[EXERCISE BRIEF] Up to and including the line with "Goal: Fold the", reproduce the listing below exactly, beginning at its first line.

[DATASET SECTION]
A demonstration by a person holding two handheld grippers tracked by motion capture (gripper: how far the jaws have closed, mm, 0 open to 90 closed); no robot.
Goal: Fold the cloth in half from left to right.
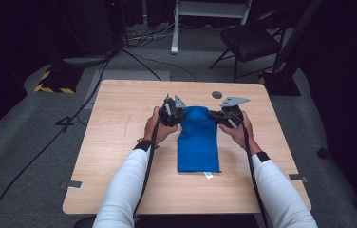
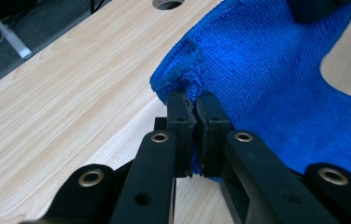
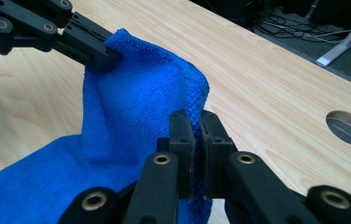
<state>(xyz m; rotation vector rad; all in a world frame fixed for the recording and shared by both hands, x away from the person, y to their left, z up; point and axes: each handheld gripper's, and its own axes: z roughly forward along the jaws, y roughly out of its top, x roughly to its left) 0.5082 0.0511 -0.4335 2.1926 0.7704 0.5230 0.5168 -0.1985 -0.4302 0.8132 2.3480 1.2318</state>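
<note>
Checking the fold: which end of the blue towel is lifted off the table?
The far end of the blue towel, pinched by the left gripper and right gripper; the near end with the white tag lies flat.

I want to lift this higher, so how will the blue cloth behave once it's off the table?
The blue cloth will probably sag: it already drapes between the left gripper and right gripper. Its nubby pile likely resists slipping. It looks light.

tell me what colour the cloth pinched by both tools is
Bright blue cloth, clearest in the left gripper view.
</note>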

[TASK RESPONSE]
A demonstration by a person holding two handheld grippers tracked by motion capture (gripper: how far the jaws have closed, mm, 0 open to 90 closed); no robot.
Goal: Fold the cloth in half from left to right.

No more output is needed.